About this exercise -
An exact copy of the listing is what the response must contain.

[Input data — start]

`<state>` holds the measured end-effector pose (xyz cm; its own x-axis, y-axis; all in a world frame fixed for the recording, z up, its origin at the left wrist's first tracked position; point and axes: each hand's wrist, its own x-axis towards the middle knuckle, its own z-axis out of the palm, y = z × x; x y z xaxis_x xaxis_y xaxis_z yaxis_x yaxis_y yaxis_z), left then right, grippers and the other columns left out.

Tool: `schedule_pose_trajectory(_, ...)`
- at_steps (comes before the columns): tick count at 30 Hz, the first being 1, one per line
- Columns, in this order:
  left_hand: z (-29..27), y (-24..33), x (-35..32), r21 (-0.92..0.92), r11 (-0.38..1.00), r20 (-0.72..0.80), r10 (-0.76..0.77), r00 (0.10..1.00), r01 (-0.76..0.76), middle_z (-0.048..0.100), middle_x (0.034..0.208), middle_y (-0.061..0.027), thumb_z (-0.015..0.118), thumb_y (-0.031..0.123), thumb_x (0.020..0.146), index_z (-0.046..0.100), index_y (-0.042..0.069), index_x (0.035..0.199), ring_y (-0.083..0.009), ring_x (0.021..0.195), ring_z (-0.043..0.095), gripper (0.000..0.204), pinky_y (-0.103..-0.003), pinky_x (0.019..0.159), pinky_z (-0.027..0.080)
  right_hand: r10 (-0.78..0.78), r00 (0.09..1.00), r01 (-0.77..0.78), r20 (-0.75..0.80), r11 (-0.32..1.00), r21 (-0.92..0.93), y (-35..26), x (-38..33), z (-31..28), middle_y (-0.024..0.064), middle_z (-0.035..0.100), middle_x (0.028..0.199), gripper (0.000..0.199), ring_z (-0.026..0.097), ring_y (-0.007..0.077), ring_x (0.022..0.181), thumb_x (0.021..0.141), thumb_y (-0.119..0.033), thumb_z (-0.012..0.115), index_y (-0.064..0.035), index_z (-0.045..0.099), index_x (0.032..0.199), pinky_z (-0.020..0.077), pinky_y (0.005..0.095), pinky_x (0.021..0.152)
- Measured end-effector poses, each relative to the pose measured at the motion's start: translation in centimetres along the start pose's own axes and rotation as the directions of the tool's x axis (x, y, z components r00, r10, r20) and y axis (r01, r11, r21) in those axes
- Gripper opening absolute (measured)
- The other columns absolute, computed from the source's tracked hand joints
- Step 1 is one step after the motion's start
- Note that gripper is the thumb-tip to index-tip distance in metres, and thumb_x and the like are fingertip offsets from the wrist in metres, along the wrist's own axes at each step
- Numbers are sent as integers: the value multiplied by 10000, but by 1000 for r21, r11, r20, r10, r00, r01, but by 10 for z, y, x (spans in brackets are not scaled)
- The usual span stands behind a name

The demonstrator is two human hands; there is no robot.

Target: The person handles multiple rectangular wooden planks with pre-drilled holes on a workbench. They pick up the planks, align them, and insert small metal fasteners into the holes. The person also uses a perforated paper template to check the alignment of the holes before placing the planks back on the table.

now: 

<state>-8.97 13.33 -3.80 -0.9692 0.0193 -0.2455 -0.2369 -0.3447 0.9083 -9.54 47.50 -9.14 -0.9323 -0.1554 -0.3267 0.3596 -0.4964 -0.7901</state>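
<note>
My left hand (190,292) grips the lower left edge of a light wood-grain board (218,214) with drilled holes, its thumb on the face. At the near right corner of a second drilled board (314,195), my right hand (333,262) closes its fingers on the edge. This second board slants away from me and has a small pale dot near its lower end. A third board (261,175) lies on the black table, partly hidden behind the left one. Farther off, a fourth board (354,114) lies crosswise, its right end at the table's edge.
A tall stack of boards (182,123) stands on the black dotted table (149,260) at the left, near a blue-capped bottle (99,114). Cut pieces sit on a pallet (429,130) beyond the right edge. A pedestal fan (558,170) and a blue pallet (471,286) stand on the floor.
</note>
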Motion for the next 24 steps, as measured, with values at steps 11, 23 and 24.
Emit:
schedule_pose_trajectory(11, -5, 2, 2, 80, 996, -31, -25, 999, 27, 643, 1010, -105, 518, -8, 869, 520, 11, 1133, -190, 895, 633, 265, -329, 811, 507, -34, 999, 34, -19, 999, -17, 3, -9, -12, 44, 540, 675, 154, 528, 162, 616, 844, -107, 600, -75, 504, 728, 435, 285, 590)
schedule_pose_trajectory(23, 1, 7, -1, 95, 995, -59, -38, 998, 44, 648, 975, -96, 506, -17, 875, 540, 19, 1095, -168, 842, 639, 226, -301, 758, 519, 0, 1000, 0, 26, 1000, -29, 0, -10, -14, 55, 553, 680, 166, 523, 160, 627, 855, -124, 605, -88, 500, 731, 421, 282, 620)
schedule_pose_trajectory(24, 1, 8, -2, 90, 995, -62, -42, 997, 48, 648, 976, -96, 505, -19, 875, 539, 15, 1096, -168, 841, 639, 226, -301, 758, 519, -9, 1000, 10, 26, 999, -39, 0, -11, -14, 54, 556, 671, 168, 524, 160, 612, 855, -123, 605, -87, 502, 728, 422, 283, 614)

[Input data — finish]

Exercise output -
`<state>` holds the measured end-effector pose (xyz cm; its own x-axis, y-axis; all in a world frame fixed for the recording, z up, its origin at the left wrist's first tracked position; point and axes: each hand's wrist, its own x-axis towards the middle knuckle, its own z-axis out of the palm, y = z × x; x y z xaxis_x xaxis_y xaxis_z yaxis_x yaxis_y yaxis_z), left then right, grippers and the other columns left out.

Tool: `schedule_pose_trajectory(_, ...)`
- at_steps (comes before the columns): tick count at 30 Hz, the first being 1, one per line
- Columns, in this order:
  left_hand: z (-29..27), y (-24..33), x (-35..32), r21 (-0.92..0.92), r11 (-0.38..1.00), r20 (-0.72..0.80), r10 (-0.76..0.77), r00 (0.10..1.00), r01 (-0.76..0.76), middle_z (-0.048..0.100), middle_x (0.034..0.208), middle_y (-0.061..0.027), thumb_z (-0.015..0.118), thumb_y (-0.031..0.123), thumb_x (0.020..0.146), index_z (-0.046..0.100), index_y (-0.042..0.069), index_x (0.035..0.199), ring_y (-0.083..0.009), ring_x (0.021..0.195), ring_z (-0.043..0.095), gripper (0.000..0.204), pinky_y (-0.103..-0.003), pinky_x (0.019..0.159), pinky_z (-0.027..0.080)
  right_hand: r10 (-0.78..0.78), r00 (0.09..1.00), r01 (-0.77..0.78), r20 (-0.75..0.80), r11 (-0.32..1.00), r21 (-0.92..0.93), y (-35..26), x (-38..33), z (-31..28), middle_y (-0.024..0.064), middle_z (-0.035..0.100), middle_x (0.028..0.199), gripper (0.000..0.199), ring_z (-0.026..0.097), ring_y (-0.007..0.077), ring_x (0.022..0.181), thumb_x (0.021..0.141), thumb_y (-0.119..0.033), thumb_z (-0.012..0.115), index_y (-0.064..0.035), index_z (-0.045..0.099), index_x (0.032..0.199), pinky_z (-0.020..0.077), pinky_y (0.005..0.095), pinky_x (0.021..0.152)
- Measured end-effector poses, each relative to the pose measured at the motion's start: translation in centimetres along the start pose's own axes and rotation as the directions of the tool's x axis (x, y, z components r00, r10, r20) and y axis (r01, r11, r21) in those axes
- Gripper opening absolute (measured)
- The other columns absolute, computed from the source's tracked hand joints
- Step 1 is one step after the motion's start
- Note that gripper is the thumb-tip to index-tip distance in metres, and thumb_x and the like are fingertip offsets from the wrist in metres, along the wrist's own axes at each step
- Numbers are sent as integers: the value multiplied by 10000, but by 1000 for r21, r11, r20, r10, r00, r01, but by 10 for z, y, x (spans in brackets are not scaled)
- The usual span stands behind a name

The demonstrator is two human hands; there is no robot.

Target: The person handles multiple rectangular wooden planks with pre-drilled holes on a workbench. They pick up the planks, align them, and insert small metal fasteners into the holes. The person also uses a perforated paper template to check the alignment of the holes before placing the planks back on the table.

now: 

<state>-8.97 13.33 -3.80 -0.9692 0.0193 -0.2455 -0.2369 -0.3447 0.9083 -9.54 47.50 -9.14 -0.9323 -0.1554 -0.3267 0.3596 -0.4964 -0.7901</state>
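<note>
My left hand (190,292) grips the lower left edge of a light wood-grain board (218,214) with drilled holes, its thumb on the face. At the near right corner of a second drilled board (314,195), my right hand (333,262) closes its fingers on the edge. This second board slants away from me and has a small pale dot near its lower end. A third board (261,175) lies on the black table, partly hidden behind the left one. Farther off, a fourth board (354,114) lies crosswise, its right end at the table's edge.
A tall stack of boards (182,123) stands on the black dotted table (149,260) at the left, near a blue-capped bottle (99,114). Cut pieces sit on a pallet (429,130) beyond the right edge. A pedestal fan (558,170) and a blue pallet (471,286) stand on the floor.
</note>
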Motion for the next 24 steps, as measured, with values at steps 11, 23 and 24.
Emit:
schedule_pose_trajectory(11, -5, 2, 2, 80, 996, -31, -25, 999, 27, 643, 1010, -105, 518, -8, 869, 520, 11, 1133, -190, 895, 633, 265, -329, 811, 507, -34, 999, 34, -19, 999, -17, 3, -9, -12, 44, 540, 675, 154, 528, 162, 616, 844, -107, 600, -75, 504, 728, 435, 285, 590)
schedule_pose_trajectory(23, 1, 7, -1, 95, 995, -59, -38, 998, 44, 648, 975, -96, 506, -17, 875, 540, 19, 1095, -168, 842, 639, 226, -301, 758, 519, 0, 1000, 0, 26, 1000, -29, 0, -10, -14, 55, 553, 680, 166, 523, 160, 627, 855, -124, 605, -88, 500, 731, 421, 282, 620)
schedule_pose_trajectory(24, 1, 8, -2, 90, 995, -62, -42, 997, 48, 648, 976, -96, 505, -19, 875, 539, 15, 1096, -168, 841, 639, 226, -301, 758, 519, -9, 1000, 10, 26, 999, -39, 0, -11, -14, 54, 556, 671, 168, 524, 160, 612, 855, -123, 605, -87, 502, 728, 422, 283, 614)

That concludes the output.